= Instructions to follow =
The exercise calls for a faithful copy of all the data.

= Data below =
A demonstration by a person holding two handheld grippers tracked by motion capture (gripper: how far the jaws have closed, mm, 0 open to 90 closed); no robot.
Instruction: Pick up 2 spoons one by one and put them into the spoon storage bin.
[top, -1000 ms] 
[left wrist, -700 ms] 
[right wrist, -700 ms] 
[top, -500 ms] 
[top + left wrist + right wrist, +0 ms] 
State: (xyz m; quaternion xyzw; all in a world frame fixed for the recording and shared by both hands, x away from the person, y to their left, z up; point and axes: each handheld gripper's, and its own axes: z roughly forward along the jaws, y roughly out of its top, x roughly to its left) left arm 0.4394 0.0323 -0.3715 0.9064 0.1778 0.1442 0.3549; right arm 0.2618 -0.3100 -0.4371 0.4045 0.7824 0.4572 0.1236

= Solution for this exercise =
A demonstration by a person holding two handheld grippers tracked by motion capture (gripper: how far the jaws have closed, mm, 0 open to 90 closed); no robot.
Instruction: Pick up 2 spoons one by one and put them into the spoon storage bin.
[top, -1000 ms] 
[left wrist, -700 ms] 
[right wrist, -700 ms] 
[top, -500 ms] 
[top + left wrist + right wrist, +0 ms] 
State: (xyz m; quaternion xyzw; all in a world frame fixed for the recording and shared by both hands, x away from the person, y to their left, z up; point and axes: each handheld gripper's, and its own axes: z roughly forward along the jaws, y roughly out of its top, x roughly to its left) left arm 0.4394 0.0323 -0.3715 0.9064 0.1778 0.1442 0.3549; right arm 0.2618 -0.3100 -0.4371 0.4045 0.7824 0.4572 0.1236

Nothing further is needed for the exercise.